Work request:
The records below are split into lines. How many of those lines contain the string "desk"? Reply with the number only.

Dataset entries:
■ ■ ■ ■ ■ ■ ■

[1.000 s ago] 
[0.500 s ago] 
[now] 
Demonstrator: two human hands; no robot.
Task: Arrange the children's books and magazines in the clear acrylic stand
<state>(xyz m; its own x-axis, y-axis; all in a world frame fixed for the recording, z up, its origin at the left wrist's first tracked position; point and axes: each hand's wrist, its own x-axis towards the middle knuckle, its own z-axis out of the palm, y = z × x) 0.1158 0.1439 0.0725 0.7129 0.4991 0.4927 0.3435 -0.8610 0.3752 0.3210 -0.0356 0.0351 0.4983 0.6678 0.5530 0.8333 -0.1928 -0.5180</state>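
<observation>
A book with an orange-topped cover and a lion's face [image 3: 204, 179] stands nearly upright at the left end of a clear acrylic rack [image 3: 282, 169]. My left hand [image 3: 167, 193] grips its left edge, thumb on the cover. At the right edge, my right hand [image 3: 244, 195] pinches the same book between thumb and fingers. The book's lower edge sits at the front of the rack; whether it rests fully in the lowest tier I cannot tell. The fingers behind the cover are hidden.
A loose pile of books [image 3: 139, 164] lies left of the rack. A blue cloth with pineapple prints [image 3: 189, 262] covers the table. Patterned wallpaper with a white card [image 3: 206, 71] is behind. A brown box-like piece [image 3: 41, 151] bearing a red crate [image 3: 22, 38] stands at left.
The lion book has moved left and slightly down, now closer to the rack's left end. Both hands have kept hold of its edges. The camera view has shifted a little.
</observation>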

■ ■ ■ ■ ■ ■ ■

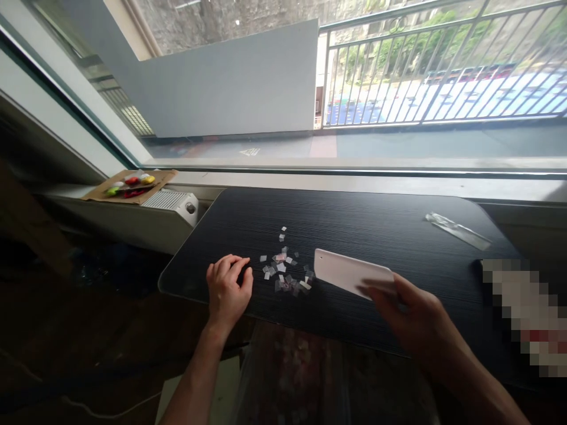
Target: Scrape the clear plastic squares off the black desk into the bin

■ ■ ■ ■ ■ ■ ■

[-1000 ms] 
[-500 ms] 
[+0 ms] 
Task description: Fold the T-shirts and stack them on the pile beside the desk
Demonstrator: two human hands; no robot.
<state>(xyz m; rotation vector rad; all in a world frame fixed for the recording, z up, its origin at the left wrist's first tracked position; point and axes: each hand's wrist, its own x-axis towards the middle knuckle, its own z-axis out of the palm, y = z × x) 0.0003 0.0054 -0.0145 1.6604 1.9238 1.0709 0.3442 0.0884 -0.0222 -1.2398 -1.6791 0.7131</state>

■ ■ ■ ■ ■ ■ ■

Solved problem:
2